In the last forty years, the world has changed completely – or globalised - but Hofstede’s book has by no means become hopelessly obsolete. Marielle Heijltjes, professor of Managerial Behaviour, refers to the GLOBE project in the nineteen-nineties. The study, in which 15 thousand researchers from all over the whole world participated, endorsed – following Hofstede - the importance of culture in the style of management. The differences between Northern and Southern Europe, for example, were clear. “Where Power Distance is concerned, it is not a matter of course in the North to exercise one’s authority, whereas it is in the South.”

Nevertheless, Hofstede - who is never at a loss for a spicy opinion – disparages the GLOBE study. “That is second-rate research, no more than an attempt to imitate my work. It adds very little.”

Light version

Recently, American researcher Arthur Jago from the University of Missouri published a study based upon interviews among 6,500 managers from fourteen countries. His conclusion is that the practical circumstances under which a manager makes decisions have a greater influence on his behaviour than the culture. Leadership differs more per situation than per culture.

“That is just typical bull by people who want to quantify everything, making lists of what is important all the way down to what is unimportant,” says Hofstede. “Of course circumstances matter, but I made sure that culture was brought into the mix. So that people realise that you cannot make a Dutchman from a Chinese. By culture, by the way, I mean the things that children learn until their tenth birthday, the things that stay with you your whole life. And the culture of an organisation stems from the attitude and the standards and values of its founders.”

The five dimensions in Culture’s Consequences constitute a useful instrument for managers to classify the world, says Heijltjes. “With the idea of ‘Power Distance’ in your head, you are better able to understand what is happening on the work floor. However, it is not a predictor. In the sense of “I am going to a country with great power distance, so this is how I should behave.” But it does keep you on your toes. These days, our students no longer need to read Culture’s Consequences, but Hofstede's dimensions are still important ingredients of the study programme.”

There is, by the way, a light version, entitled Cultures and Organizations: Software of the Mind, of which half a million copies have been sold in 21 countries.


Hofstede, who turns 89 this year, tries to stay on top of the professional literature to some extent, he says. “A few years ago, marketing researchers embraced my work, so I decided to focus more on that field too. I knew nothing about it and had to conclude that it is very useful, that it has a lot to do with culture. It is interesting to know where a product will catch on.”

He still receives many invitations for lectures. “Not too long ago, he went to China and Japan, but that is no longer on the cards.”

At the moment, he is writing his memoirs in Ede where he lives. “Not for publication mind you, just for family. I am a true family man. I will be 62 years married this year, we have four sons, ten grandchildren and two great-grandchildren. I don't think that I am important enough to publish an autobiography. I would rather - should they find me important enough later on - that someone were to come forward to write a biography.”

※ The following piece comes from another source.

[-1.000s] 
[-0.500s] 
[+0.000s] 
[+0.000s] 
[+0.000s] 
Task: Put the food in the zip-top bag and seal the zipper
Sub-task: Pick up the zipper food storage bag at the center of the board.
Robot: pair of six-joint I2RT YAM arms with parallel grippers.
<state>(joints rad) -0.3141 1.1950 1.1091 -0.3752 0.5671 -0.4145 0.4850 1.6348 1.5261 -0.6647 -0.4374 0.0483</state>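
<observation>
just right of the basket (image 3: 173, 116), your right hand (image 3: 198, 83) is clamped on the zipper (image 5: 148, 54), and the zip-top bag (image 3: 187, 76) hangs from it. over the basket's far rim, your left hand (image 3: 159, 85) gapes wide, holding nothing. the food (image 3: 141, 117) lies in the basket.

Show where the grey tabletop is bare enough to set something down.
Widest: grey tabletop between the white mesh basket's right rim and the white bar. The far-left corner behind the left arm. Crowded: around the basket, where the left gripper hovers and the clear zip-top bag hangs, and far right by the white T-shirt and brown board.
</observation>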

A few years ago, he took to the stage again in Maastricht. Hofstede gave a lecture on the financial crisis. The students welcomed him like an aged pop star.

He will soon go to Maastricht again. For some ten years now, since Mark Peterson has occupied the Geert Hofstede endowed chair, the American (together with the Dane Mikael Søndergaard) has organised a master class based on Hofstede's work. That is where he will teach for two days in the last week of June.